_Work required_. From the first line to the last, give the records again exactly and skip the pictures.

_Exercise materials_.
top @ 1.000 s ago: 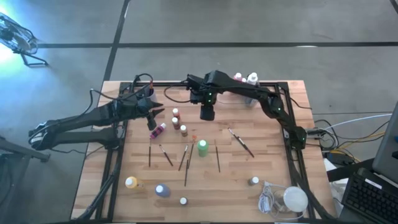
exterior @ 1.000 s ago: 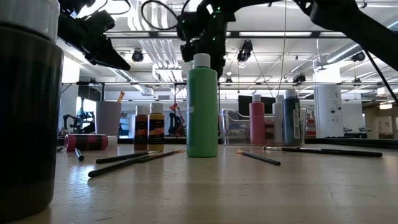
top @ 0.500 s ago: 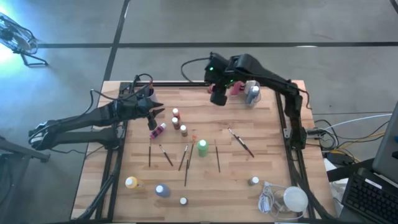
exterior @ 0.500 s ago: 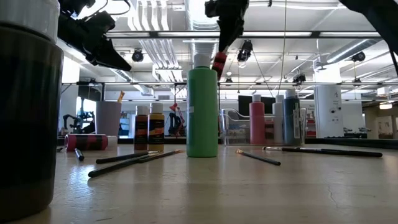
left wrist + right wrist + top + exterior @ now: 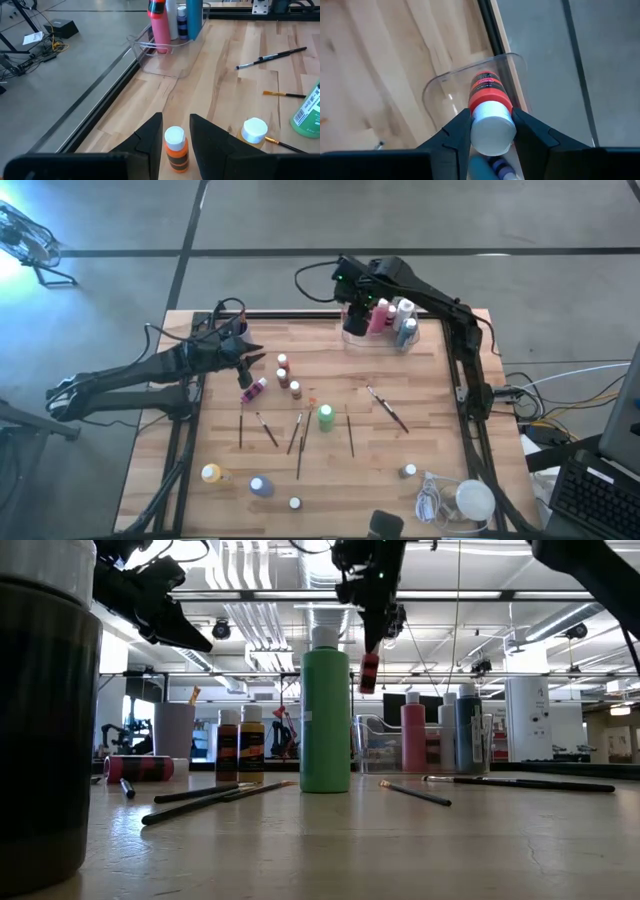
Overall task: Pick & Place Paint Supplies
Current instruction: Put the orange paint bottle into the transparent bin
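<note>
Paint supplies lie spread over a wooden table [image 5: 440,430], seen from above, with two dark robot arms reaching in from the left and right.

At the far edge of the table sits a clear plastic tray [image 5: 378,340] already holding a pink bottle [image 5: 381,319], a white bottle [image 5: 404,310] and a blue bottle [image 5: 407,328], all upright.

The right gripper [image 5: 492,131] hangs over the tray's open end, its two fingers closed on the white cap of a red bottle [image 5: 487,90]. The bottle hangs below it, base towards the tray, clear of the table.

The left gripper [image 5: 175,131] hovers above the table's left side with its fingers parted and empty, an orange bottle [image 5: 175,149] showing between them below.

Mid-table stands a green bottle [image 5: 325,416], with several thin paintbrushes [image 5: 299,436] lying around it and a pink bottle on its side [image 5: 255,389] near the left arm.

Closer to the front edge are a yellow bottle [image 5: 211,473] and a purple bottle [image 5: 261,486].
</note>
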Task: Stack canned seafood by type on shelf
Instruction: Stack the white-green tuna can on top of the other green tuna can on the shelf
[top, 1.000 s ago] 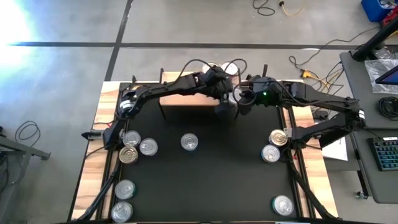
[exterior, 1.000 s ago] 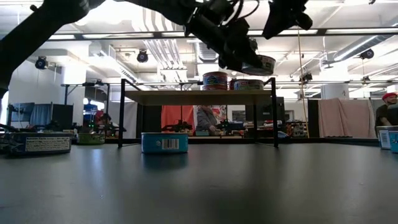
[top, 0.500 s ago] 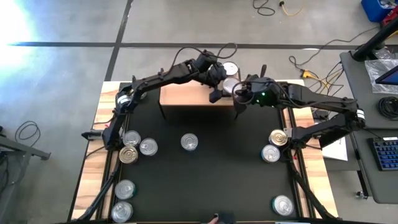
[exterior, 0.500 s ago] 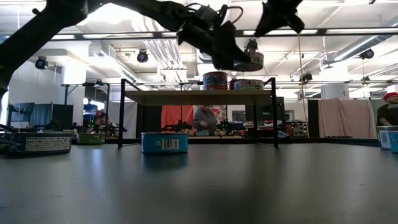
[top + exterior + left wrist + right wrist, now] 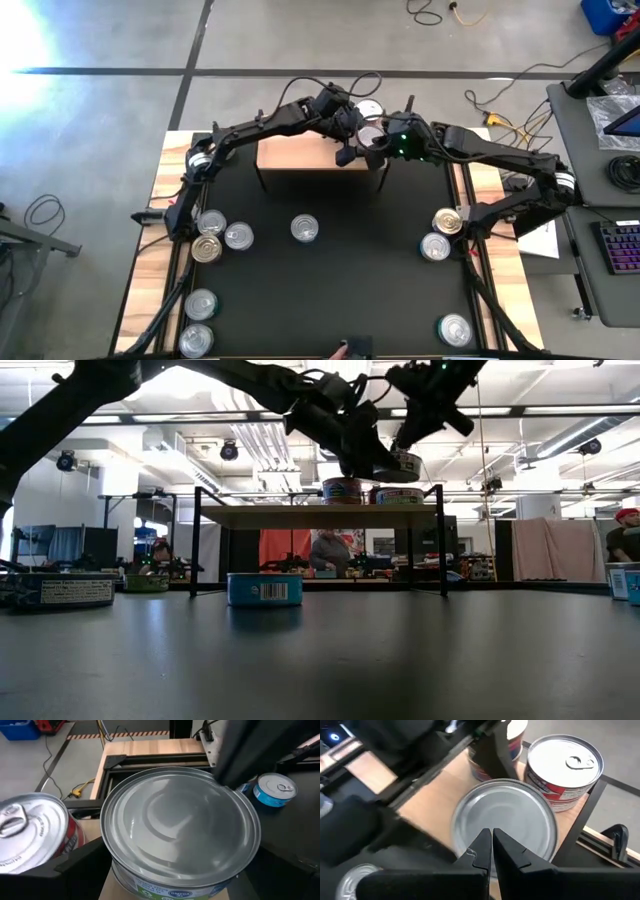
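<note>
While a flat round tin (image 5: 180, 827) with a smooth silver face is being gripped across its sides by the widely spread left pincer (image 5: 357, 143), it is being held above the right end of the light-wood shelf (image 5: 295, 153), beside red-labelled tins (image 5: 565, 762); the closed, empty right pincer (image 5: 491, 847) is being poised just over it.

The shelf (image 5: 300, 152), a light-wood board on thin black legs, stands on the black mat (image 5: 330, 280) under both grippers. Two tins (image 5: 345, 490) rest on the board, just below the left gripper (image 5: 350, 140). On the mat, well apart from the grippers, lie nine more tins; one (image 5: 305, 228) lies alone in the middle.
</note>
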Robot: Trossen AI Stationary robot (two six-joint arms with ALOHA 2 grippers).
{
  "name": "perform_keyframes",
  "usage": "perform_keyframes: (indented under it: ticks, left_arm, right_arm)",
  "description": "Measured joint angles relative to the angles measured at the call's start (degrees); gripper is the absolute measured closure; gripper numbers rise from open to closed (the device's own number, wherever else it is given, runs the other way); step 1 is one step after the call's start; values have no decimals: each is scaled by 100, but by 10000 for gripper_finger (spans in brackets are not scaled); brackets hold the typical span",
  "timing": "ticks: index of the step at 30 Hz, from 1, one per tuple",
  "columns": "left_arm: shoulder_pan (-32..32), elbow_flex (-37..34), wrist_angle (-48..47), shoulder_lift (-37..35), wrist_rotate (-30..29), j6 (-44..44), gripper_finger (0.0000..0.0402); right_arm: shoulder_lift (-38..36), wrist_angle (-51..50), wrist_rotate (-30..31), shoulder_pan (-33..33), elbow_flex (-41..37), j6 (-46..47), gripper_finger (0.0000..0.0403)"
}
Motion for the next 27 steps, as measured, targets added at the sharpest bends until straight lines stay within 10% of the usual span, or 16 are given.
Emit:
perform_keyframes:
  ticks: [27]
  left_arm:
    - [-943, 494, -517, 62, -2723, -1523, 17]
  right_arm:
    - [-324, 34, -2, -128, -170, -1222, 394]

_Answer section_.
top @ 1.000 s ago: 
exterior @ 1.000 s ago: 
top @ 0.500 s ago: 
exterior @ 0.500 s ago: 
left wrist + right wrist + top + exterior @ now: 
Overall task: Pick & Place Paint Supplies
Current instruction: Put the orange paint bottle into the transparent bin
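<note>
Paint supplies lie spread over a wooden table [image 5: 440,430], seen from above, with two dark robot arms reaching in from the left and right.

At the far edge of the table sits a clear plastic tray [image 5: 378,340] already holding a pink bottle [image 5: 381,319], a white bottle [image 5: 404,310] and a blue bottle [image 5: 407,328], all upright.

The right gripper [image 5: 492,131] hangs over the tray's open end, its two fingers closed on the white cap of a red bottle [image 5: 487,90]. The bottle hangs below it, base towards the tray, clear of the table.

The left gripper [image 5: 175,131] hovers above the table's left side with its fingers parted and empty, an orange bottle [image 5: 175,149] showing between them below.

Mid-table stands a green bottle [image 5: 325,416], with several thin paintbrushes [image 5: 299,436] lying around it and a pink bottle on its side [image 5: 255,389] near the left arm.

Closer to the front edge are a yellow bottle [image 5: 211,473] and a purple bottle [image 5: 261,486].
</note>
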Task: Stack canned seafood by type on shelf
Instruction: Stack the white-green tuna can on top of the other green tuna can on the shelf
[top, 1.000 s ago] 
[exterior, 1.000 s ago] 
[top, 0.500 s ago] 
[exterior, 0.500 s ago] 
[top + exterior + left wrist + right wrist, now] 
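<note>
While a flat round tin (image 5: 180, 827) with a smooth silver face is being gripped across its sides by the widely spread left pincer (image 5: 357, 143), it is being held above the right end of the light-wood shelf (image 5: 295, 153), beside red-labelled tins (image 5: 565, 762); the closed, empty right pincer (image 5: 491, 847) is being poised just over it.

The shelf (image 5: 300, 152), a light-wood board on thin black legs, stands on the black mat (image 5: 330, 280) under both grippers. Two tins (image 5: 345, 490) rest on the board, just below the left gripper (image 5: 350, 140). On the mat, well apart from the grippers, lie nine more tins; one (image 5: 305, 228) lies alone in the middle.
</note>
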Robot: Trossen AI Stationary robot (two six-joint arms with ALOHA 2 grippers).
{
  "name": "perform_keyframes",
  "usage": "perform_keyframes: (indented under it: ticks, left_arm, right_arm)",
  "description": "Measured joint angles relative to the angles measured at the call's start (degrees); gripper is the absolute measured closure; gripper numbers rise from open to closed (the device's own number, wherever else it is given, runs the other way); step 1 is one step after the call's start; values have no decimals: each is scaled by 100, but by 10000 for gripper_finger (spans in brackets are not scaled); brackets hold the typical span",
  "timing": "ticks: index of the step at 30 Hz, from 1, one per tuple",
  "columns": "left_arm: shoulder_pan (-32..32), elbow_flex (-37..34), wrist_angle (-48..47), shoulder_lift (-37..35), wrist_rotate (-30..29), j6 (-44..44), gripper_finger (0.0000..0.0402); right_arm: shoulder_lift (-38..36), wrist_angle (-51..50), wrist_rotate (-30..31), shoulder_pan (-33..33), elbow_flex (-41..37), j6 (-46..47), gripper_finger (0.0000..0.0403)"
}
Motion for the next 27 steps, as measured, targets added at the sharpest bends until straight lines stay within 10% of the usual span, or 16 are given.
Emit:
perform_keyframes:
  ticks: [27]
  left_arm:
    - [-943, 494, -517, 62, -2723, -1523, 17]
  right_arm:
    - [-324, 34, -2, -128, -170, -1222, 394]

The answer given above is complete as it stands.